54. The Stone Diaries (Carol Shields)

412JbteaxHL._SL160_This year, I have been focusing on reading more books by Canadian authors which has been a fabulous exploration of wonderful stories!  Included in my goal of more CanLit, I have read The Stone Diaries by Carol Shields which is the lifelong story of Daisy Goodwill Flett and is one of the books in the CBC’s List of 100 Novels that Make You Proud to be Canadian.  The novel spans the years from 1905 until her death in an unspecified year in the 1990s and crosses western Canada, Indiana (USA), Ottawa, Ontario and Orkney (UK).

Daisy’s birth was dramatic, ending in the death of her soft mother who didn’t seem to even expect her daughter’s arrival.  Her father, a stone mason, was very capable shaping stone yet is ill equipped to care for an infant so a kindly neighbour, looking for her own escape from her unsatisfying marriage, takes charge of baby Daisy.
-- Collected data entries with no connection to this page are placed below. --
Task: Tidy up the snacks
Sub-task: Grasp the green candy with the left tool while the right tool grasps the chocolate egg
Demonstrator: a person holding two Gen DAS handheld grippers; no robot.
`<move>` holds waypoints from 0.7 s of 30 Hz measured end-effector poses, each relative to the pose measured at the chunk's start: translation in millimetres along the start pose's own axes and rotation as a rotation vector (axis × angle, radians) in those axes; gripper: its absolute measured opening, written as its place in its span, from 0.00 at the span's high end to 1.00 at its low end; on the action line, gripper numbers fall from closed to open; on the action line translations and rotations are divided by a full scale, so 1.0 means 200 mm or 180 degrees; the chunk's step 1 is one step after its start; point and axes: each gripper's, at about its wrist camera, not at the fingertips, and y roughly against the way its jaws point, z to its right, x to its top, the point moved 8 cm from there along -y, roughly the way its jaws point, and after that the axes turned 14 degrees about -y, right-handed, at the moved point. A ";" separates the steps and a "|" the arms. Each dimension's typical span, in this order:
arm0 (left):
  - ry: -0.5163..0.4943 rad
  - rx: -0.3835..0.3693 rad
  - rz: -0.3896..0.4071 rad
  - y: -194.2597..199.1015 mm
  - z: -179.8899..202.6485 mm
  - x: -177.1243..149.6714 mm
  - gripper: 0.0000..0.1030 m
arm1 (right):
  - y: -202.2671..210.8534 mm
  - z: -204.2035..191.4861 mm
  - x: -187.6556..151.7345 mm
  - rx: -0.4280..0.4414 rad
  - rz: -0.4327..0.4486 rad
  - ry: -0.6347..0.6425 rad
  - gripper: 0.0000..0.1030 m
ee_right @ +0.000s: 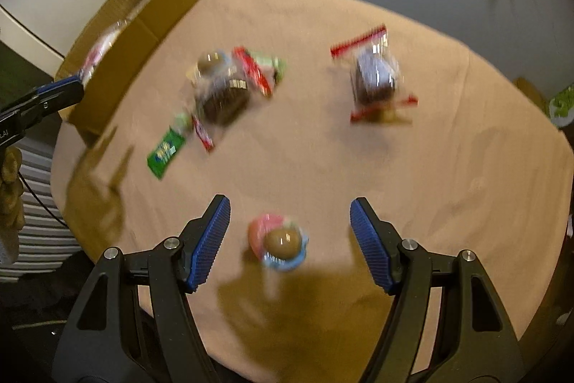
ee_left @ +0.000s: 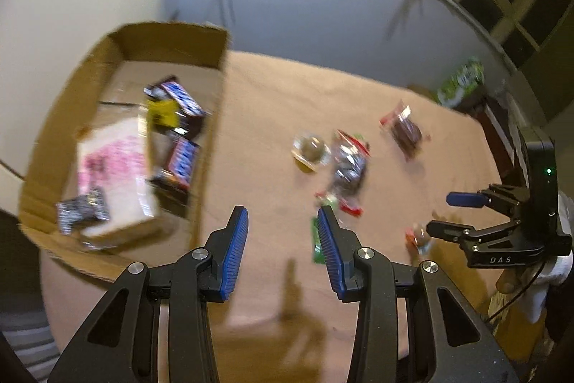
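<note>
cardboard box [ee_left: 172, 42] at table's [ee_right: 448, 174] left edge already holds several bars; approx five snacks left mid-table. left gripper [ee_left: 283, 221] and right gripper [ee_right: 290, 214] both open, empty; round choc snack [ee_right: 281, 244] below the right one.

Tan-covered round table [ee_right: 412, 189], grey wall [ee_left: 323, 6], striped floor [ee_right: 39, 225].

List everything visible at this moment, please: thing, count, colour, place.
cardboard box: one, brown, table's left edge, holding snack bars and a pink-white pack
green packet: one, near box
clear bags of dark treats: two, red-trimmed, mid-table
round wrapped sweets: two, brown; one by the bags, one between right tool's fingers, untouched
tablecloth: one, tan
left tool: open, empty
right tool: open
</note>
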 end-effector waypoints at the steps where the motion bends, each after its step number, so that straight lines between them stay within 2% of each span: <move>1: -0.0027 -0.0035 -0.0044 -0.03 0.03 -0.01 0.62 | -0.01 0.01 -0.02 -0.0009 -0.0016 -0.0006 0.30; 9: -0.0182 -0.0189 -0.0415 -0.23 0.19 -0.11 0.62 | -0.06 0.06 -0.14 -0.0039 -0.0120 -0.0087 0.30; 15: -0.0204 -0.0162 -0.0513 -0.29 0.20 -0.11 0.63 | -0.09 0.08 -0.18 -0.0068 -0.0152 -0.0131 0.31; 17: -0.0189 -0.0157 -0.0524 -0.29 0.20 -0.13 0.63 | -0.11 0.06 -0.17 -0.0080 -0.0155 -0.0109 0.36; 21: -0.0225 -0.0155 -0.0565 -0.32 0.22 -0.13 0.63 | -0.15 0.01 -0.20 -0.0107 -0.0184 -0.0043 0.38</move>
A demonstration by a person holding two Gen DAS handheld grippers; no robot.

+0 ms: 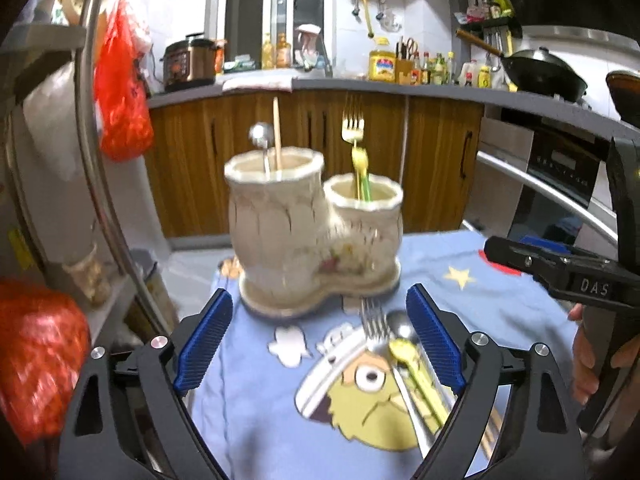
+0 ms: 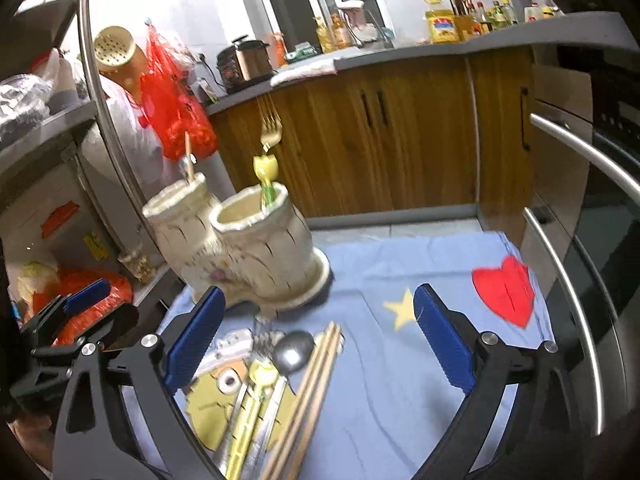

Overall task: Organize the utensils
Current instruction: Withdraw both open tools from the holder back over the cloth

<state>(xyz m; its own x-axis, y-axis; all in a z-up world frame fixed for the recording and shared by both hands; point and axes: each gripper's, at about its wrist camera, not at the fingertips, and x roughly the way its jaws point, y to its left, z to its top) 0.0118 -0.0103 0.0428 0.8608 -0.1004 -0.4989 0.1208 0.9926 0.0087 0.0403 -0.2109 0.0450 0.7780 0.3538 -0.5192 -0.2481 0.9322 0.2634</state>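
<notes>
- Kitchen behind: wooden cabinets (image 1: 360, 152), grey worktop with bottles and a pressure cooker (image 1: 188, 64).
- Blue cartoon-print cloth (image 2: 400, 360) spread over the counter.
- Cream two-pot ceramic holder (image 1: 304, 232) upright at the cloth's far edge; taller pot with a spoon (image 1: 260, 140) and a chopstick (image 1: 277, 132), shorter pot with a gold fork (image 1: 353, 126) and a yellow-green utensil (image 1: 360, 172).
- Left gripper (image 1: 320, 340) fingers spread wide, nothing between the pads.
- Right gripper (image 2: 320, 336) fingers likewise wide, empty.
- Loose pile near both grippers: fork (image 2: 262, 344), spoon (image 2: 294, 350), chopsticks (image 2: 316, 384), yellow utensil (image 2: 256, 392), lying flat on the cloth.
</notes>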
The story is broken down into chapters including her birth, childhood, marriage, love, motherhood, work, sorrow, ease, illness and decline with the final chapter being death.  Each chapter is marked with a year except for the final chapter of death which is marked as 199- where her children and other reflect on their mother’s life finding out details about her that they had not been aware of.

Each chapter defines her life during that phase and builds the story which she reflects upon at the end of her life.  It is filled of interesting characters – caregivers, friends, spouses, children and extended family who all have an impact on her life.  The novel is written as a memoir yet it is fictional complete with pictures of Daisy’s family inserted in the middle which I found unusual since the characters were written by Shields.

After reading the book, I was surprised to discover that Shields was born in Illinois and had studied in England where she met her husband who was a Canadian.  Her honeymoon in 1957 consisted of her drive from Chicago to Vancouver and she finally became a Canadian citizen in 1971.  As she raised her family she began to write stories with her first publication in 1962.  In the early 1990s she began researching stone quarries in western Canada, Indiana and Orkney for Stone Diaries which would be her 8th novel.  In 1995, The Stone Diaries won the Pulitzer Prize and this novel sold over a million copies.  In 1998, Shields was diagnosed with stage 3 breast cancer and she died in 2003.

I have to admit that I did find the novel a bit slow in the beginning.  Despite a few extraordinary events, it really told the story of a housewife dealing with day-to-day life and reflecting back in her later years.  Her childhood was unusual yet once she was married and raising her own family, her life and her aging seeming quite mundane.  Despite the slower pace of the novel, the reader did come to appreciate Daisy and her struggles as she reflected back at the end of her life.

The novel quietly describes how a life can be reduced to a drawer with a few items at the end of one’s life once the family home is sold, the children have grown up and spouses are deceased.  It truly is a novel that makes the reader reflect and would be interesting to read again in a different phase of my own life.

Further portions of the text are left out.